Exactly and without additions, transcribe the line that contains "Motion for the" and every line after it in the data.

▸ RAW DATA:
Start of Block

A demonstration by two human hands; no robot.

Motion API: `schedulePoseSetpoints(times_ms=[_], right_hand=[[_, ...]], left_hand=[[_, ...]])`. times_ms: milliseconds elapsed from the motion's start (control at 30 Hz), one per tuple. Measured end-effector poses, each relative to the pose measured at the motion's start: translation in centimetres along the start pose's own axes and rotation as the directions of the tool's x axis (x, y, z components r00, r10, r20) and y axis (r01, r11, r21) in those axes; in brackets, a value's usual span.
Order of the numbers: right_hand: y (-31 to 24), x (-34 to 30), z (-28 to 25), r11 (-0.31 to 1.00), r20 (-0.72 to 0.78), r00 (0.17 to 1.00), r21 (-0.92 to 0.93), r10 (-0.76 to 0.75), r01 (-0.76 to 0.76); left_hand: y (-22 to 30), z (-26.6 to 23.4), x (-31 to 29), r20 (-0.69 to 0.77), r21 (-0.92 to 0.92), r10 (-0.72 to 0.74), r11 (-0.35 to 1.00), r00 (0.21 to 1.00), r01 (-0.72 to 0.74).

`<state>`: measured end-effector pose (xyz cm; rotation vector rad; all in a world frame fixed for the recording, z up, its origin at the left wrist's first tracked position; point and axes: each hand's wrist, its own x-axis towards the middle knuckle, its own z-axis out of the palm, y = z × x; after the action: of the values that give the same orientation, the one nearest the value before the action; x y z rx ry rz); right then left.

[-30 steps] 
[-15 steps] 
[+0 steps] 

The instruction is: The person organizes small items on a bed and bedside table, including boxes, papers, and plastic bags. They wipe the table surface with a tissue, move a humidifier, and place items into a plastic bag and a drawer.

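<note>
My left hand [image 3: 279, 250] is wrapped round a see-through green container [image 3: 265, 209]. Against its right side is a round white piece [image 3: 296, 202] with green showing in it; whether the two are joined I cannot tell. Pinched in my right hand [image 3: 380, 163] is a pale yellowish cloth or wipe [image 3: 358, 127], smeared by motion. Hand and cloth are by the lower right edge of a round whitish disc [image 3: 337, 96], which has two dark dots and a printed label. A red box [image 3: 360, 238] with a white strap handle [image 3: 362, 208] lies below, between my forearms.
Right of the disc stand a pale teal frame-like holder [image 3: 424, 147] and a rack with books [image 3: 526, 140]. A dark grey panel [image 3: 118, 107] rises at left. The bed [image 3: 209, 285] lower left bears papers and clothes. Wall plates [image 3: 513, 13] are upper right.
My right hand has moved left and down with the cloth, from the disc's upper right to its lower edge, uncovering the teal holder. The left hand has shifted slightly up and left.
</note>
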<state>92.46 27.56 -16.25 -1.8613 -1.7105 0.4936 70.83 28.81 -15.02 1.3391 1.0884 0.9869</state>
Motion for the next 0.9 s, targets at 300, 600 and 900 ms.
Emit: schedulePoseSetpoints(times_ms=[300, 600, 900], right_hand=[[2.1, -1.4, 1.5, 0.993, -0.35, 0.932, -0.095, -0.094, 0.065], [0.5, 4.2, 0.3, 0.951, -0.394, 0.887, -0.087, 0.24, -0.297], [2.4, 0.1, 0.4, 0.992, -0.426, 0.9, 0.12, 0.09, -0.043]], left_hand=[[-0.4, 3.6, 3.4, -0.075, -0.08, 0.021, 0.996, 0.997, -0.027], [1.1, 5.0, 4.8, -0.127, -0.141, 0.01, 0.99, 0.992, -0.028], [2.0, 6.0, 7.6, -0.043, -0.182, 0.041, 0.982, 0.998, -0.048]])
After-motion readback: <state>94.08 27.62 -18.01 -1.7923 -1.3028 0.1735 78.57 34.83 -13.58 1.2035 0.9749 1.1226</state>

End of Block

▸ RESULT:
Motion for the next 0.9 s, targets at 300, 600 and 900 ms.
Emit: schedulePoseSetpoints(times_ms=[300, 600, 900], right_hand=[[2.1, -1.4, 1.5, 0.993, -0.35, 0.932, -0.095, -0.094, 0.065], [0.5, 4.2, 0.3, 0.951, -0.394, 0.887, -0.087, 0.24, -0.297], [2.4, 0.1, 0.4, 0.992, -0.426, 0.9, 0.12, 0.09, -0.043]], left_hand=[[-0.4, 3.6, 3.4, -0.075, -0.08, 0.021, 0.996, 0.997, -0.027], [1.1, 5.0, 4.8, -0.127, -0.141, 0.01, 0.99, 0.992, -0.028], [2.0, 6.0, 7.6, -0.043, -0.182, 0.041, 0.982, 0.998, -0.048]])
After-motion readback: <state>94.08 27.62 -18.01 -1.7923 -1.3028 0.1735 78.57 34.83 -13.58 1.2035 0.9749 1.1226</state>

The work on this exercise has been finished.